By Sonny Atumah

In military campaigns an operations centre is always created called a war room. It could be called a situation room, command centre or mission control room. It is a room where operations are planned, coordinated, monitored and controlled. Political campaigns are not left out in war rooms as political campaign strategy headquarters are also created for political operatives to plan and execute tactics and strategy.


Some war historians believed the German war room failed in World War 1 because of two frontal attacks from the east and west that were never anticipated. From the Western front, the British and French offensives prevented Germans from transferring sufficient forces to the eastern front. Without the troops, the Germans could not shatter the Russian armies to achieved victory. Russia that manned the eastern front used a strategy that worked for them in previous wars of fitting bloody defensive battles as the opportunity offered. As invading armies wasted away Russia’s vast reservoirs of manpower would refill the Russian ranks. It was a strategy that did not work in World War1.   The Russian industry was unable to furnish enough weapons or ammunitions to supply the reserve personnel.

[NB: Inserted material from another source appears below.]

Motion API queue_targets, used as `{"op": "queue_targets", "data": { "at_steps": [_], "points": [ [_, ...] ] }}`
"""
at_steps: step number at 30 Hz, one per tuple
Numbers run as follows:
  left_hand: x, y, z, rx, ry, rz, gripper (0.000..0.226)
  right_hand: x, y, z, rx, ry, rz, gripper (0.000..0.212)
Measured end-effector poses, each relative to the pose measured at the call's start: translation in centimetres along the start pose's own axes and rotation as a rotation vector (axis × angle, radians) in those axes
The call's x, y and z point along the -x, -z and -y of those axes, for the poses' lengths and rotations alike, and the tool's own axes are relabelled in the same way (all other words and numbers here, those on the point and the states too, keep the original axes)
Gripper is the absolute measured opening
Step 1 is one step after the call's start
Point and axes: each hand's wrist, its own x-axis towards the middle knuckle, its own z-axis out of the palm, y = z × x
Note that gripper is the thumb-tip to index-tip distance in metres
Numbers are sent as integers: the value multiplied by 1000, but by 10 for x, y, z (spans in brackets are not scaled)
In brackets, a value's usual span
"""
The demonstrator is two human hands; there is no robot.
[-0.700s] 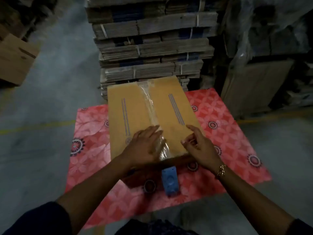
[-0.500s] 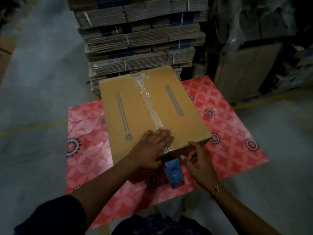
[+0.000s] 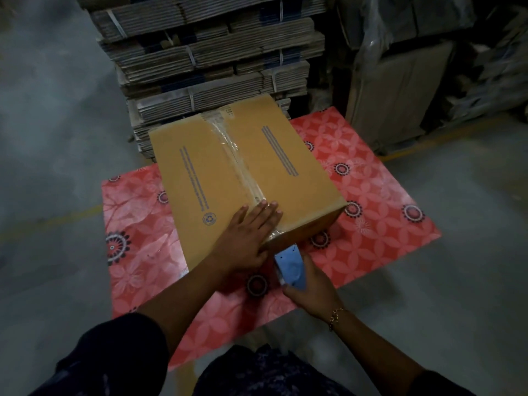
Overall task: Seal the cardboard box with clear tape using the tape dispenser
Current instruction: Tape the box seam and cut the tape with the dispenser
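Observation:
A closed brown cardboard box (image 3: 200, 172) sits on a small table with a red flowered cover (image 3: 380, 212). A strip of clear tape (image 3: 237, 158) runs along the box's centre seam from the far edge to the near edge. My left hand (image 3: 248, 235) lies flat, fingers together, on the near end of the tape at the box's front edge. Just below that edge, my right hand (image 3: 311, 290) grips a blue tape dispenser (image 3: 290, 267), its nose pointing up at the box's front face.
A tall stack of strapped flat cardboard sheets (image 3: 217, 52) stands right behind the table. Plastic-wrapped goods and a leaning board (image 3: 400, 90) fill the right side. Grey concrete floor (image 3: 48, 124) with a yellow line lies to the left.
My right hand dropped from the box top to the table and took hold of the blue dispenser. My left hand slid toward the near edge of the tape. The view shifted closer.

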Motion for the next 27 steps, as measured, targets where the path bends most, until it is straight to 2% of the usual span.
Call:
{"op": "queue_targets", "data": {
  "at_steps": [2, 4, 6, 9, 18, 27],
  "points": [
    [0, 2, -1, 13, 1, 15, 99, 13, 5, 4, -8, -9, -3, 68],
    [0, 4, -2, 23, 11, 52, 99, 24, 9, 7, -28, -19, -18, 61],
    [1, 6, -3, 19, 24, 58, 93, 30, 12, 14, -44, -22, -33, 67],
    [2, 2, -8, -19, 58, -26, 79, 34, 15, 26, -4, -45, -55, 77],
    [1, 4, -11, -22, 83, -43, 73, 36, 32, 49, 237, -71, -114, 60],
    [1, -1, -9, -48, 87, -54, 71, 47, 48, 63, 384, -96, -37, 65]
  ]
}}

When strategies fail parties redraft their plans. Could this be the problem the Nigerian National Petroleum Corporation, NNPC faced in the recent fuel scarcity that continually lasted for three months? The NNPC thought that panic buying was the problem until its war room indicated otherwise.  Sabotage from some quarters in the marketing and distribution chain was probably not anticipated. NNPC’s strategy to flush volumes and create a product glut situation across the country failed in the war room scrutiny.

Subsidy claims and non-payment caused scarcity in some circumstances. Former GMDs got consumed in these circumstances and were removed from office.    In 2010, the then GMD Mohammed Sanusi Barkindo activated his war room. Under the arrangement, they worked in concert with major oil marketers and depot owners, coordinated the loading of unprecedented volumes of premium motor spirits, PMS, to filling stations throughout the country. The records showed that over 59.1 million litres of fuel was dispatched throughout the country on Thursday, March 4, 2010 using 1792 trucks.

On May 12, 2016, the Minister of State for Petroleum Resources and GMD of NNPC, Dr Ibe Kachikwu, told newsmen in Abuja that the new pump price of N145 for Premium Motor Spirit would help to sustain supply and reduce the suffering to get the product. He said the Nigerian National Petroleum Corporation (NNPC), did not have the resources to supply the product to meet the demands of the nation. His war room strategy was the movement of pump price from N86 to N145.

“The reality is that we are unable to bring the product with the prices we sold before, that is why we see the systemic queues all over the country for a very long time. “I will urge you to trust that we are trying to do what is right and there is no better time to do this other than now under the leadership of President Buhari.” He said that with the NN86.50 pump price of PMS, Federal Government would have been paying subsidy of N13.7 per litre which he added, translated to N16.4 billion monthly. The minister said government could not go on with such funding and had completely removed subsidy and working with the price modulation to get things done right. Some of us doubted him because we knew the problem was beyond products imports and subsidy.

The NNPC under Baru inherited the import regime and the challenges necessitated its Fuel the War Room reactivated. Baru said the NNPC was able to find a solution to the recent problem of fuel scarcity by deploying and activating a 24-hour real time monitoring and sustaining a 24 hour loading and sales operations in all depots and mega stations in the country. He said other measures taken by the corporation which ensured product availability in the country included sharing  information with oil industry regulators and sister agencies and working closely with petroleum tanker drivers and the National Association of Road Transport Owners to ensure seamless movement of petroleum products nationwide.

Does the NNPC deserve commendation for ending the queues? Some would say yes while to some others it was a mixed blessing. The NNPC may have achieved victory in the battle against scarcity of gasoline in the country but ones belief is that it is half the battle against scarcity. The ultimate should be local refining of petroleum products. This GMD of NNPC Dr. Maikanti Baru as made commitment to the nation.

Baru said the final selection of financiers to secure funding to start the rehabilitation of the refineries towards a 90 per cent capacity utilization per stream day before the end of 2019 was before NNPC’s board approval. He pledged NNPC’s commitment to provide utility services including power, processed steam, water and land, stressing that the corporation has agreed in broad terms on areas of collaboration to fast track the development. That is the way to go.